• YOUR TASK: Once you have read the listing below, output it again exactly.

• COLLECTED DATA:

○ ○ ○ ○

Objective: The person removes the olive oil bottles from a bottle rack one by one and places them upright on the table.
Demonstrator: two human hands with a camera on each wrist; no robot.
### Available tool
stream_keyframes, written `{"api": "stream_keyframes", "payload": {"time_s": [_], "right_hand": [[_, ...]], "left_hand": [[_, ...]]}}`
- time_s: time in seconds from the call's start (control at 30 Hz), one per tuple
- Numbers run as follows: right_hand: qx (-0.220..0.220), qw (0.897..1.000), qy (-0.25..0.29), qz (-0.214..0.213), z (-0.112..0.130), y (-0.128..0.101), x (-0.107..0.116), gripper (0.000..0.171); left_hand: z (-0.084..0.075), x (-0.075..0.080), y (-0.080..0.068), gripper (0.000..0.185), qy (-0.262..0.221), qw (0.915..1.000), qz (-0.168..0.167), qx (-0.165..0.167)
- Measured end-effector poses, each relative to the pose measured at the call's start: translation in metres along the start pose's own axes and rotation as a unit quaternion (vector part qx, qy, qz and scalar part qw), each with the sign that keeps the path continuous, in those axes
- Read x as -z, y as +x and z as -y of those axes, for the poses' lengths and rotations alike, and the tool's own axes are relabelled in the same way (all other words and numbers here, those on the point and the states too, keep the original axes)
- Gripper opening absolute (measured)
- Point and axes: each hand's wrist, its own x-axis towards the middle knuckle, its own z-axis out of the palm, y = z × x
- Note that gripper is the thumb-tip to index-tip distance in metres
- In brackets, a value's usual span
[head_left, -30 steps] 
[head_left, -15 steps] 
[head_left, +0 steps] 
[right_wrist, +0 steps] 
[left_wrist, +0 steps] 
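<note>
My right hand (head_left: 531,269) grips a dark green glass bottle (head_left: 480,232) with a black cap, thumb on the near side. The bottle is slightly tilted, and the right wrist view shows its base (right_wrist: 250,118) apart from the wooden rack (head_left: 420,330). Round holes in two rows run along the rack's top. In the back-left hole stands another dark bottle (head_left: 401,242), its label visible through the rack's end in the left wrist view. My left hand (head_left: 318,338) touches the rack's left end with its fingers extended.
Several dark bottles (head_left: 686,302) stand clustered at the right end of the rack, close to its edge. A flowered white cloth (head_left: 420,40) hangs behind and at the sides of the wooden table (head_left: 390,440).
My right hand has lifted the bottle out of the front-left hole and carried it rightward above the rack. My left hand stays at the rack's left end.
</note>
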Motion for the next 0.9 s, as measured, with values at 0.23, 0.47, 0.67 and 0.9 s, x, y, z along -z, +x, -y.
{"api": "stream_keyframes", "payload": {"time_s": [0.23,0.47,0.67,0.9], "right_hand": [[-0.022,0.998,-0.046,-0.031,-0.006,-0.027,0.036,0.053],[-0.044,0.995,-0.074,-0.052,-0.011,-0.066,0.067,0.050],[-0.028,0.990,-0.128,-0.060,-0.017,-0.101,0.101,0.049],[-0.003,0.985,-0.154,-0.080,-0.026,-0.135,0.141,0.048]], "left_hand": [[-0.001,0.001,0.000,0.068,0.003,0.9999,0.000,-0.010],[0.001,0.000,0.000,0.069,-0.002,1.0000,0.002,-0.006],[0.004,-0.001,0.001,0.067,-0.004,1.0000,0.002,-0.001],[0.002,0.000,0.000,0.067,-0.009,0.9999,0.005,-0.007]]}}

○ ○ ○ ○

• FINISHED TASK:
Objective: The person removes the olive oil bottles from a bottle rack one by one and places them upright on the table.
Demonstrator: two human hands with a camera on each wrist; no robot.
### Available tool
stream_keyframes, written `{"api": "stream_keyframes", "payload": {"time_s": [_], "right_hand": [[_, ...]], "left_hand": [[_, ...]]}}`
- time_s: time in seconds from the call's start (control at 30 Hz), one per tuple
- Numbers run as follows: right_hand: qx (-0.220..0.220), qw (0.897..1.000), qy (-0.25..0.29), qz (-0.214..0.213), z (-0.112..0.130), y (-0.128..0.101), x (-0.107..0.116), gripper (0.000..0.171); left_hand: z (-0.084..0.075), x (-0.075..0.080), y (-0.080..0.068), gripper (0.000..0.185), qy (-0.262..0.221), qw (0.915..1.000), qz (-0.168..0.167), qx (-0.165..0.167)
- Measured end-effector poses, each relative to the pose measured at the call's start: translation in metres along the start pose's own axes and rotation as a unit quaternion (vector part qx, qy, qz and scalar part qw), each with the sign that keeps the path continuous, in those axes
- Read x as -z, y as +x and z as -y of those axes, for the poses' lengths and rotations alike, and the tool's own axes are relabelled in the same way (all other words and numbers here, those on the point and the states too, keep the original axes)
- Gripper opening absolute (measured)
- Point and axes: each hand's wrist, its own x-axis towards the middle knuckle, its own z-axis out of the palm, y = z × x
- Note that gripper is the thumb-tip to index-tip distance in metres
- In brackets, a value's usual span
[head_left, -30 steps] 
[head_left, -15 steps] 
[head_left, +0 steps] 
[right_wrist, +0 steps] 
[left_wrist, +0 steps] 
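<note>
My right hand (head_left: 531,269) grips a dark green glass bottle (head_left: 480,232) with a black cap, thumb on the near side. The bottle is slightly tilted, and the right wrist view shows its base (right_wrist: 250,118) apart from the wooden rack (head_left: 420,330). Round holes in two rows run along the rack's top. In the back-left hole stands another dark bottle (head_left: 401,242), its label visible through the rack's end in the left wrist view. My left hand (head_left: 318,338) touches the rack's left end with its fingers extended.
Several dark bottles (head_left: 686,302) stand clustered at the right end of the rack, close to its edge. A flowered white cloth (head_left: 420,40) hangs behind and at the sides of the wooden table (head_left: 390,440).
My right hand has lifted the bottle out of the front-left hole and carried it rightward above the rack. My left hand stays at the rack's left end.
</note>
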Motion for the next 0.9 s, as measured, with values at 0.23, 0.47, 0.67 and 0.9 s, x, y, z along -z, +x, -y.
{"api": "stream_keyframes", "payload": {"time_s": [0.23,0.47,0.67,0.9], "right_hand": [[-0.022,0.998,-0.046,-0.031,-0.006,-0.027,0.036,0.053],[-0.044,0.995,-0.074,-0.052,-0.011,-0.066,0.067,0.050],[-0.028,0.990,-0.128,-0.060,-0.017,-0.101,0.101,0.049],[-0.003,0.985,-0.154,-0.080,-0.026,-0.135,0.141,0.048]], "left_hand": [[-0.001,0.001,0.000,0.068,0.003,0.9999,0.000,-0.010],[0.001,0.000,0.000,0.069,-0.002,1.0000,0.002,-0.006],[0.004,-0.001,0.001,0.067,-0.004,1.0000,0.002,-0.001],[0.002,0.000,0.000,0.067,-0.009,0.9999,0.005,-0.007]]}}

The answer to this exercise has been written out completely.